Schneider et Kersch comme alliés

Comme alliés, le SNPGL compte aujourd’hui bien plus sur les ministres socialistes Étienne Schneider (Sécurité intérieure) et Dan Kersch (Fonction publique) que sur sa direction générale. Le ministre de la Justice, Félix Braz (déi gréng), s’est également retrouvé dans le viseur du camp syndical en raison de son refus de statuer sur la future prise en charge du transport des détenus. Le SNPGL insiste pour que cette mission reste entre les mains des gardiens de prison («Nous policiers, on est les ennemis. Eux, ils ont une meilleure relation avec les détenus», dixit Pascal Ricquier). «La police risque de s’effondrer pour de bon. Cela arrivera tôt ou tard. Soit dès 2019, soit en 2022 lors de l’ouverture de la prison de Sanem», prédit le président du SNPGL.

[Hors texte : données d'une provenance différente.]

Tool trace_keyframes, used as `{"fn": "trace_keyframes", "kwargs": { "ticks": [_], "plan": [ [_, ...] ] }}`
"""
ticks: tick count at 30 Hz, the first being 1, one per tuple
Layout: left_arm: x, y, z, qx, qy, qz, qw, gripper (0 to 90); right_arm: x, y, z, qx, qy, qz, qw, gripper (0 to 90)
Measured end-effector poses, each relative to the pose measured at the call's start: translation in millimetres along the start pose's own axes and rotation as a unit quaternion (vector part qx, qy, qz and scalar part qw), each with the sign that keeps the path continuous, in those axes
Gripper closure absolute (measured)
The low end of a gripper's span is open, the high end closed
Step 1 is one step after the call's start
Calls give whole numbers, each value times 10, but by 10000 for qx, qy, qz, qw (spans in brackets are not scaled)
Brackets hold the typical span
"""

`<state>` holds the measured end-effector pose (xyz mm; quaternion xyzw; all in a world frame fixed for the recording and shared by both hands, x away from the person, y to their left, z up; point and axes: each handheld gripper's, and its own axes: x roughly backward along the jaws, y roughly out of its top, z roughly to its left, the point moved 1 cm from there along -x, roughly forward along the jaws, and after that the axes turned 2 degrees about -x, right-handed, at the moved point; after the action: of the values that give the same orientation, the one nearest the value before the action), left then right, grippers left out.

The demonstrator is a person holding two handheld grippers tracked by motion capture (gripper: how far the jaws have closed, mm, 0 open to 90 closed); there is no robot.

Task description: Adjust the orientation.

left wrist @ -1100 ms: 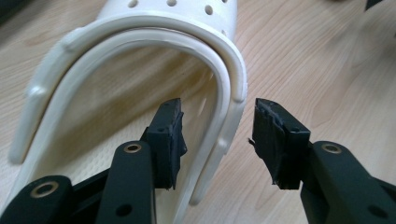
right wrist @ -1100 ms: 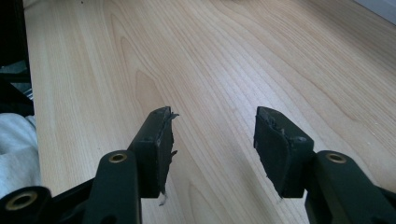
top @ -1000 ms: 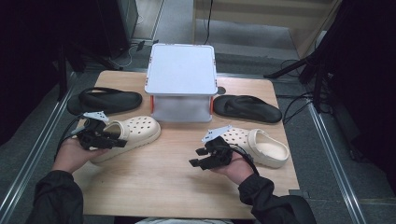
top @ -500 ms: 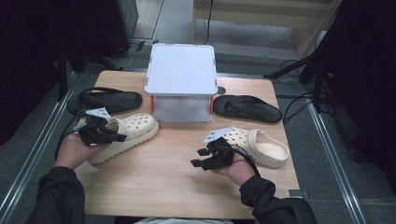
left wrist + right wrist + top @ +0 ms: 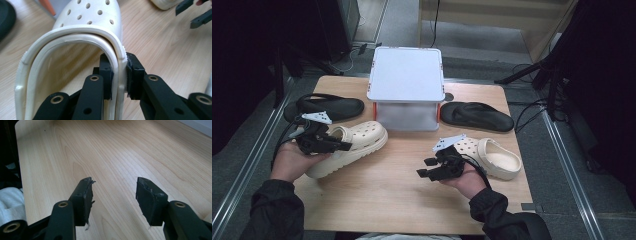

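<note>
Left gripper [image 5: 343,146] has just closed its jaws on the heel rim of a cream clog [image 5: 357,142], pads pinching it, at the table's [image 5: 387,200] left side before the white box [image 5: 406,75]. Right gripper [image 5: 424,173]: jaws apart, nothing between them, hovering over bare wood beside the second cream clog [image 5: 497,157].

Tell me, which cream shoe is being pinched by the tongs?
The cream clog on the left. The left tongs clamp its heel rim; the other cream clog lies untouched.

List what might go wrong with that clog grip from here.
1. The left tongs pinch only the thin side wall of the cream clog; hanging from that, the shoe may twist or slip out.
2. Its toe sits close to the white lidded box and could bump it when swung.
</note>
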<state>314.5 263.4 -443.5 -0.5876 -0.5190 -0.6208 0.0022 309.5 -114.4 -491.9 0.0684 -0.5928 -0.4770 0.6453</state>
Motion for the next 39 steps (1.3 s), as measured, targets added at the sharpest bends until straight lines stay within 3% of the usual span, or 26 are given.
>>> {"fn": "trace_keyframes", "kwargs": {
  "ticks": [10,18,22,27,31,33,39],
  "plan": [
    [-233,197,-277,-337,-274,112,9990,781,68,-25,-12,-30,-73,-160,9998,474],
    [-551,309,-531,-504,-649,326,9961,780,159,-95,1,-84,-220,-282,9993,469],
    [-664,355,-651,-621,-719,394,9947,779,205,-132,2,-122,-303,-348,9989,463],
    [-740,377,-721,-762,-725,405,9936,778,239,-165,12,-169,-361,-368,9985,458],
    [-836,362,-718,-742,-750,362,9938,778,247,-187,12,-199,-406,-373,9983,455],
    [-868,341,-696,-682,-867,303,9934,777,248,-195,14,-205,-432,-378,9981,452],
    [-960,249,-724,-707,-940,432,9921,765,231,-201,30,-167,-429,-396,9982,444]
  ]
}}
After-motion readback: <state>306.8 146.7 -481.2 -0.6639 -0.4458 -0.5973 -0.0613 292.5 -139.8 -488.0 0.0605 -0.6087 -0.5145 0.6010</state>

En attendant, les graves accusations formulées à l’encontre des dirigeants de la police risquent de faire des remous. «On a la double obligation en tant que policiers de respecter et de faire respecter la loi. La séparation des pouvoirs existe ou elle n’existe pas. Chers politiciens, à vous de trancher», conclut Pascal Ricquier.

Une chose est sûre pour l’instant : la réforme nécessaire de la police est aujourd’hui menacée, même si la base peut vivre avec les grandes lignes et orientations. Mais un vote en toute sérénité du projet de loi semble compromis.